▸ Exercise prompt:
Copy out all lines from the material that contain the string "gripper".

▸ Data for processing:
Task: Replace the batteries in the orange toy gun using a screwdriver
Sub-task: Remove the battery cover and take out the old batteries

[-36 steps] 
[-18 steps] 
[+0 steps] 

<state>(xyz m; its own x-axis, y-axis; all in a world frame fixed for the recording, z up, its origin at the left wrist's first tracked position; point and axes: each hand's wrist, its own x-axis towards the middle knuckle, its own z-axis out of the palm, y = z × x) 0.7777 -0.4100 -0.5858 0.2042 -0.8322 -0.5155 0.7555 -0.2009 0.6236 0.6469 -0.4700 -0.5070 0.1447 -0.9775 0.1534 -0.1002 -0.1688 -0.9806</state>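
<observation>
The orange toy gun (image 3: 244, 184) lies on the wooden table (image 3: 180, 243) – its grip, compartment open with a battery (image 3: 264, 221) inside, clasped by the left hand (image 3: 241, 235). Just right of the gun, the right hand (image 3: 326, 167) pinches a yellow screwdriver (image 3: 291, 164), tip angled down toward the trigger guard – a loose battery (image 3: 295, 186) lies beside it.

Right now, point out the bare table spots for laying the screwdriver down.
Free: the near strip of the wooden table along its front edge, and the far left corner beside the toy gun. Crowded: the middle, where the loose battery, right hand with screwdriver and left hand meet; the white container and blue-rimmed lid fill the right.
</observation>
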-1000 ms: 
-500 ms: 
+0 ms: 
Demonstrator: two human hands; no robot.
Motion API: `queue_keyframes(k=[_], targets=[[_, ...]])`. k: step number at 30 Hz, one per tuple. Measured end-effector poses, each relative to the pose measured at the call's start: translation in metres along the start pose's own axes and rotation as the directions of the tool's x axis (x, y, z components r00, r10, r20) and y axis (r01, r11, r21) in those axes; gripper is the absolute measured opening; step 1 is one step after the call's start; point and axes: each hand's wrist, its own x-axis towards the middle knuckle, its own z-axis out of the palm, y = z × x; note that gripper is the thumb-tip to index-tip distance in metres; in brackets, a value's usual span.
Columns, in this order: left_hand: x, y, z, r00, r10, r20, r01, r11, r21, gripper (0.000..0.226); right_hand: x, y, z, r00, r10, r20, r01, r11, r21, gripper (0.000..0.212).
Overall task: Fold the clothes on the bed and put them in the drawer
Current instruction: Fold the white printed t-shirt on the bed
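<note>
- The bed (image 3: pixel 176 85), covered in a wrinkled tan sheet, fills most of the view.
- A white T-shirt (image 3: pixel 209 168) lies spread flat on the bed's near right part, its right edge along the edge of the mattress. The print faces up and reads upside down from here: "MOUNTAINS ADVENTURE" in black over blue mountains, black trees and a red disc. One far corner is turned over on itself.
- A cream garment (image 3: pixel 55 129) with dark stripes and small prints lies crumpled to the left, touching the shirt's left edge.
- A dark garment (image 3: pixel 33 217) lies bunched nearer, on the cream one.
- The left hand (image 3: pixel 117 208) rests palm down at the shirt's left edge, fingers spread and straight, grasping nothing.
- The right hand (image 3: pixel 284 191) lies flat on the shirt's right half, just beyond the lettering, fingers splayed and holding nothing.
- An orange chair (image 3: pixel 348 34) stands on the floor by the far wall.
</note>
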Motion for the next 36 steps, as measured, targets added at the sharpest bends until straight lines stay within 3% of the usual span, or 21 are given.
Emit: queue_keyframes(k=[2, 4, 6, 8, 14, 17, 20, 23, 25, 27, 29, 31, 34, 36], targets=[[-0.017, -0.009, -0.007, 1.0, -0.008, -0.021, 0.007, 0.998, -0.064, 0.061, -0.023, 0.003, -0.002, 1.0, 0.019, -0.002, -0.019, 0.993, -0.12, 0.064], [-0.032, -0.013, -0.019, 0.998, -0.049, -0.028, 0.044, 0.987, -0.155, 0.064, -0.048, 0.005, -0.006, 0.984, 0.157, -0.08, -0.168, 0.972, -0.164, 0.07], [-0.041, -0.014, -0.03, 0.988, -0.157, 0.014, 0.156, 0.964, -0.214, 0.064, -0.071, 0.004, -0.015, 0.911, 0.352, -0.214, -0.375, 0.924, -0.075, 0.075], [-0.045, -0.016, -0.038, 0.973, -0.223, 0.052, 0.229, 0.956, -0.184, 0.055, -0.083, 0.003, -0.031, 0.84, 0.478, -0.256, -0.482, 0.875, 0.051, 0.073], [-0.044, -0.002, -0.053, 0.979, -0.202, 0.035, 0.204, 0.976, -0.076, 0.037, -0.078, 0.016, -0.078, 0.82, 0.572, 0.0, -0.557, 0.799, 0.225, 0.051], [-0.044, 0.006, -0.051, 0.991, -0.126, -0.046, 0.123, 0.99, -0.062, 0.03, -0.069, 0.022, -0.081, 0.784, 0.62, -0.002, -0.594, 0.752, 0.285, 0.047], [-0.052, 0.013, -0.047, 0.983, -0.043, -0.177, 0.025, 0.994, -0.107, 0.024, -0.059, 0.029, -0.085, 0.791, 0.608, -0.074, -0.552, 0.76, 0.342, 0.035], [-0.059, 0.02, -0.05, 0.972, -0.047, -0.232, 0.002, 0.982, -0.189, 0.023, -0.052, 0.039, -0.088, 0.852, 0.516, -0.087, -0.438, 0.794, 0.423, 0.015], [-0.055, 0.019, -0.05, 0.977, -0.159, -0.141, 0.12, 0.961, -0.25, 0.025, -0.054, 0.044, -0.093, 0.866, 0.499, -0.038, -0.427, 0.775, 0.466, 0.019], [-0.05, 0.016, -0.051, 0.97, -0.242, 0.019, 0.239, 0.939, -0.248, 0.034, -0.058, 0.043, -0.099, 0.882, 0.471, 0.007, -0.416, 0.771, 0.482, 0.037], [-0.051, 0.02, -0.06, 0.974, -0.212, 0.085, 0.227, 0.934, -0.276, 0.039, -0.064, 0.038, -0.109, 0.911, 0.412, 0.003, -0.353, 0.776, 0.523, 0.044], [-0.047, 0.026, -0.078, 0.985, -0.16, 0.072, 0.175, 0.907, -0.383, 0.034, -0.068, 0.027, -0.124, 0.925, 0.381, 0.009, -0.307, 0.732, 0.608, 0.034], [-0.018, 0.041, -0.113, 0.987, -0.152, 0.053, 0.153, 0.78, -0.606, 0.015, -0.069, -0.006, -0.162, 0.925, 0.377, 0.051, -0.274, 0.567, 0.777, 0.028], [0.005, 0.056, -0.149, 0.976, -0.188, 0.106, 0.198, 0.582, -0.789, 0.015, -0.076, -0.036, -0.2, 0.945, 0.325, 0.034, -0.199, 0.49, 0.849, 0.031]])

▸ Solution for this problem:
Motion API: `queue_keyframes(k=[_], targets=[[_, ...]])`. k: step number at 30 Hz, one per tuple. Measured end-effector poses, each relative to the pose measured at the call's start: translation in metres along the start pose's own axes and rotation as the directions of the tool's x axis (x, y, z components r00, r10, r20) and y axis (r01, r11, r21) in those axes; gripper is the absolute measured opening; step 1 is one step after the call's start; point and axes: each hand's wrist, its own x-axis towards the middle knuckle, its own z-axis out of the palm, y = z × x; note that gripper is the thumb-tip to index-tip distance in metres; in brackets, a value's usual span.
Columns, in this order: left_hand: x, y, z, r00, r10, r20, r01, r11, r21, gripper (0.000..0.226); right_hand: x, y, z, r00, r10, r20, r01, r11, r21, gripper (0.000..0.212).

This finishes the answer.